What you will do: Lines from the beginning of the material below through the line that has "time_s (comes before" are to be reproduced exactly, but pictures are not.

Data segment:

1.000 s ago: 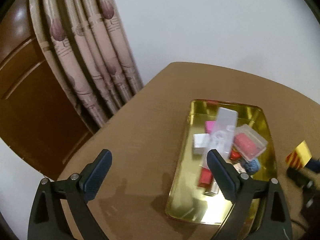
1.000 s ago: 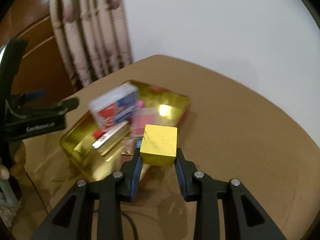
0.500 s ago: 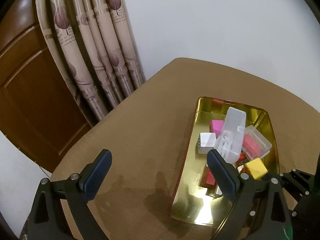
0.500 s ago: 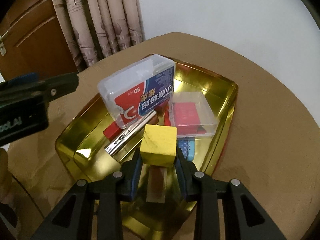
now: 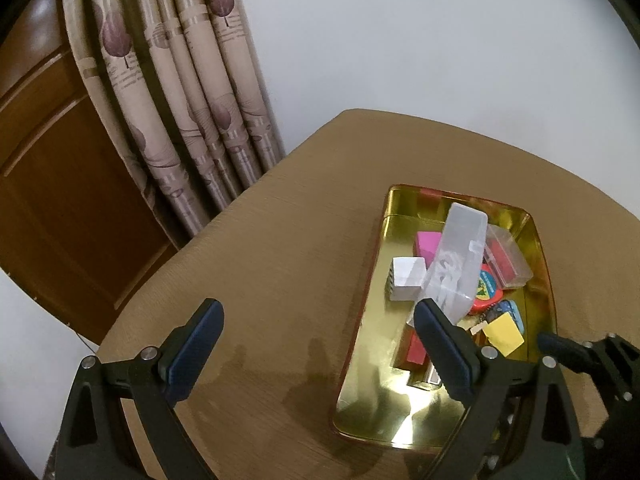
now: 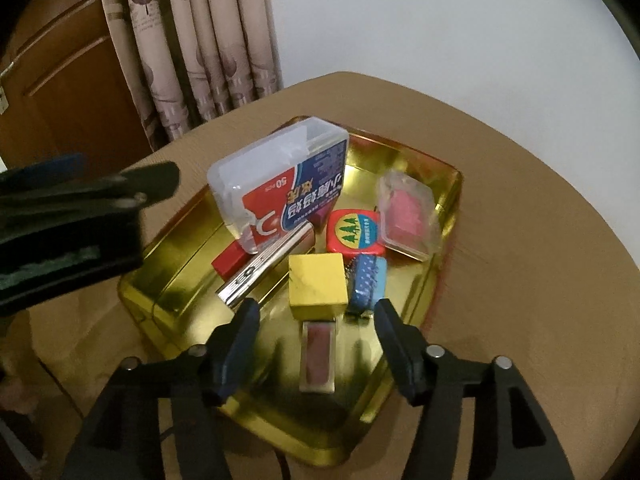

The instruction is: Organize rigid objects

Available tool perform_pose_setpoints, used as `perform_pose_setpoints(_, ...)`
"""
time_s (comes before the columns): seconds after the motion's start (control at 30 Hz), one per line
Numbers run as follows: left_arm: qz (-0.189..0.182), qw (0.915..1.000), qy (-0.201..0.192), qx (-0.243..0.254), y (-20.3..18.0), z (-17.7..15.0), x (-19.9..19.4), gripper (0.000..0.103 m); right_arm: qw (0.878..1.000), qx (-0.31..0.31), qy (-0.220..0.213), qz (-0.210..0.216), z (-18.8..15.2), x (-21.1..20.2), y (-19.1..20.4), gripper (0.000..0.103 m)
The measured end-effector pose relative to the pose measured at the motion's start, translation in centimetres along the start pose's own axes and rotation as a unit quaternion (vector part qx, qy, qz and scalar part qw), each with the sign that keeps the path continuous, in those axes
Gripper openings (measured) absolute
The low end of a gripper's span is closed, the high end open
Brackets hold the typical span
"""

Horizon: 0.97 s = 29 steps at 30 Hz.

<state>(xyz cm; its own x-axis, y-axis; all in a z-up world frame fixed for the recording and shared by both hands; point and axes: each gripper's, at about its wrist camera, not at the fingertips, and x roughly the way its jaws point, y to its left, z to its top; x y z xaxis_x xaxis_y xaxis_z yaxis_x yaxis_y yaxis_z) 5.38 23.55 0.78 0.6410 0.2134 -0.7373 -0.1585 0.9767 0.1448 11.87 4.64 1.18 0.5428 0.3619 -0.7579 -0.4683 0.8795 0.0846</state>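
Note:
A gold metal tray (image 6: 448,188) (image 5: 380,248) on the brown table holds several small things. A yellow block (image 6: 318,285) (image 5: 503,335) rests in the tray, free of my right gripper (image 6: 316,312), whose jaws are opening on either side of it without touching. Around the block lie a clear floss box (image 6: 280,188), a red round-cornered tin (image 6: 354,232), a blue dotted piece (image 6: 370,280), a metal bar (image 6: 264,268) and a clear case with red inside (image 6: 406,216). My left gripper (image 5: 316,320) hangs open over the tray's left edge, holding nothing.
The brown table (image 5: 280,240) ends at a curved edge near a patterned curtain (image 5: 192,100) and a wooden door (image 5: 48,184). A white wall stands behind. A silver cube (image 5: 406,284) and a pink block (image 5: 428,244) also lie in the tray.
My right gripper carried the yellow block over the tray, lowered it and opened; the block now rests in the tray. The left gripper has barely moved.

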Motion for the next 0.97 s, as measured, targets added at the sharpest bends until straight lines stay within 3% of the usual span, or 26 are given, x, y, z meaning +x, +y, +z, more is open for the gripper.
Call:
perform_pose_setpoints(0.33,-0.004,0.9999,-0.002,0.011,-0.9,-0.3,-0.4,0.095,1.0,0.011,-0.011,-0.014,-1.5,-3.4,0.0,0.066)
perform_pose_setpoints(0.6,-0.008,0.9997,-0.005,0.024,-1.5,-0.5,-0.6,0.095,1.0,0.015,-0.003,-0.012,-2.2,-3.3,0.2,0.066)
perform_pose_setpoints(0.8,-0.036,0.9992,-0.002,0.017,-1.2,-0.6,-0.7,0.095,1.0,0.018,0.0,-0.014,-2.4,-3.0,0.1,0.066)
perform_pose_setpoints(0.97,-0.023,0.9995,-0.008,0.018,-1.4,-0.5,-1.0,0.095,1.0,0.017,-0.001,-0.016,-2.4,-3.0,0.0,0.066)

Output for this exercise:
1.000 s ago: 
1.000 s ago: 
0.500 s ago: 
0.500 s ago: 
now: 
now: 

The instruction is: Organize rigid objects

Available tool perform_pose_setpoints, used as `perform_pose_setpoints(_, ...)`
"""
time_s (comes before the columns): seconds after the motion's start (control at 30 Hz), one per line

The answer requires no additions.